The guidelines identify corner buildings as great opportunities to enhance the streetscape:
A corner location provides prominent street visibility, and the treatment of the building's corner is particularly important. Depending on the building function, the corner can be used as the main entrance, or it can be used as part of a retail area such as window display, or a restaurant patio.
Perhaps these guidelines would have saved the otherwise-excellent new Silvestri building at Caroline and Napier from squandering the opportunity to display its own underperforming corner as a more prominent focal point.
If only the city's review committee could start looking at Upper James. According to Citizens at City Hall (CATCH), Steve Robichaud, the city's GRIDS manager, has identified Upper James as a street that needs much higher density, since it is a major corridor in the city's growth strategy.

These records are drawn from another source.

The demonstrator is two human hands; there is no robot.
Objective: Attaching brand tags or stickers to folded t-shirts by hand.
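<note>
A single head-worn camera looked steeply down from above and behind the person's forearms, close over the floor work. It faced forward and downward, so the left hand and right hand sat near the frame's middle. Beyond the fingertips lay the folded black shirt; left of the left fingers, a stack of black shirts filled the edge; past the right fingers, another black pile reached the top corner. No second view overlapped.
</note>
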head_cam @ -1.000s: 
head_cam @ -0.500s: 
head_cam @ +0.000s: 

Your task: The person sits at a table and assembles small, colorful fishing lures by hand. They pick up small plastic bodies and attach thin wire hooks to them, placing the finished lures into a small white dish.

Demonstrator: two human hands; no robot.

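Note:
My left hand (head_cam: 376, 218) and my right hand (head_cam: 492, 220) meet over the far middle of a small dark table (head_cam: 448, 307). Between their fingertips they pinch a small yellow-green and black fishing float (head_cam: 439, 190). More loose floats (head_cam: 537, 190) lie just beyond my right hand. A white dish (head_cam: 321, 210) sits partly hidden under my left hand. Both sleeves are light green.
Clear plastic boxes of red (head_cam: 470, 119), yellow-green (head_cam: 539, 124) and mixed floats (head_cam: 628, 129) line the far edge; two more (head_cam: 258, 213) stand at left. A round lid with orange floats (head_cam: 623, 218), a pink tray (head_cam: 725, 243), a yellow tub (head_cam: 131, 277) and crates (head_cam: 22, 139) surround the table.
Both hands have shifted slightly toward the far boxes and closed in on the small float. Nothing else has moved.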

Robichaud responded to an RTH inquiry by noting, "existing site specific urban design guideleines and operations polices for this area were prepared in the late 1980s/early 1990s," and "urban design will be critical in the transformation of Upper James into a mixed use corridor." If ever a city street cried out for a design review board, it's Upper James. Perhaps the beleagured road can become a real urban boulevard yet.

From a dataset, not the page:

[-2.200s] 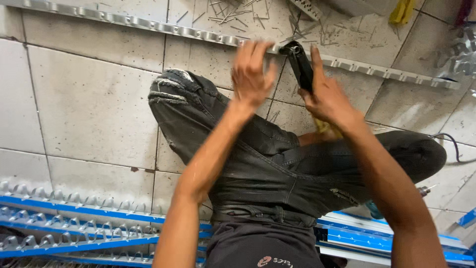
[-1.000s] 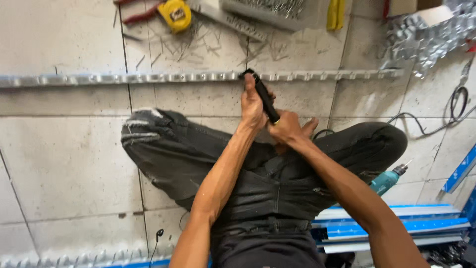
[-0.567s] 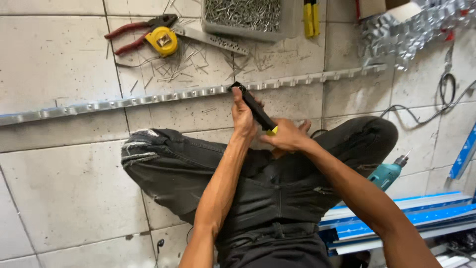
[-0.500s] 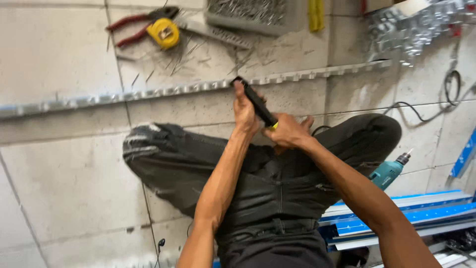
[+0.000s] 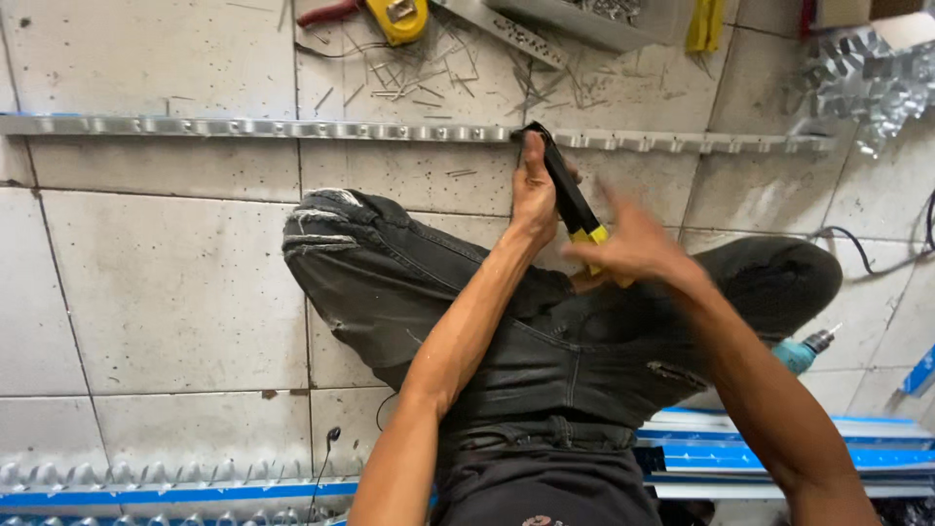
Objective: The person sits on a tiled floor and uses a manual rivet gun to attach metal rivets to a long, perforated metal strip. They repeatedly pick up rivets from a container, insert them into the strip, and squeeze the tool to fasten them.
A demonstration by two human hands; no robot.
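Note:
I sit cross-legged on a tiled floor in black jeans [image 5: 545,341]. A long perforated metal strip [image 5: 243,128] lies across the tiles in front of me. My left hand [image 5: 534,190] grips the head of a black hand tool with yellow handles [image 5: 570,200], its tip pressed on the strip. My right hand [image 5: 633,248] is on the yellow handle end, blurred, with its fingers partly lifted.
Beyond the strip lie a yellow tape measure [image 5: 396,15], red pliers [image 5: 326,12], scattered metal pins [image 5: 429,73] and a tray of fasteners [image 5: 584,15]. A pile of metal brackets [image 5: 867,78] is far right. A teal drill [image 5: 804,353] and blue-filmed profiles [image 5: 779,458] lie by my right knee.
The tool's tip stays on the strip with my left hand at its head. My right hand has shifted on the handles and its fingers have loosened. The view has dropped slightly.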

The new Main West Village condo project at 1686 Main St. W. will cater to off-campus university students. It is being designed to the standards set by Leadership in Energy and Environmental Design (LEED), which will include green building techniques and rainwater reuse in the toilets, among other standards.
Rendering of West Village Condos with adjacent wind turbine (Photo Credit: Main West Village)
Hammerboard, a local web forum, recently posted a thread suggesting that the plan to develop a VIA Rail Terminal in Hamilton has been cancelled. RTH contacted Bob Bratina, councillor for Ward 2 and the chair of the VIA Rail task force, to ask about this. He replied, "No. This is an active file. Our staff and consultant on the downtown VIA station project are discussing technical details of the excellent draft report put together by I.B.I. Consultants. We are promised final data in November. Their staff are actively working with ours and the original premise was that no decision be made until the City of Hamilton puts its case forward."
Perhaps "stalled" is closer to the mark than "cancelled." The location should be a no-brainer, but this is Hamilton, after all. More to come in November.
The Imperial Cotton Centre for the Arts is partnering with McMaster University's School for the Arts to set up a "one-of-a-kind" residency program for arts students. ICCA director Jeremy Freiburger writes, "Imagine that, a big McMaster sign in the North East end."
Finally, check out this tour of Montreal on Skyscraperpage. It has so many similarities to Hamilton - retro signage, old buildings, not flashy or sterile. If only we could develop the same vibrancy and street life, Hamilton could be Ontario's Montreal. Barton St., Ottawa St., King East, and so on should be some of the most vibrant streets in the country, not rundown dumps.
I'd much rather follow Montreal's lead than Toronto's. One comment at the end of this tour summed it up - the people seem so real. Just like the Hammer: not pretentious or trying to be like "Hollywood North," just real people living their lives.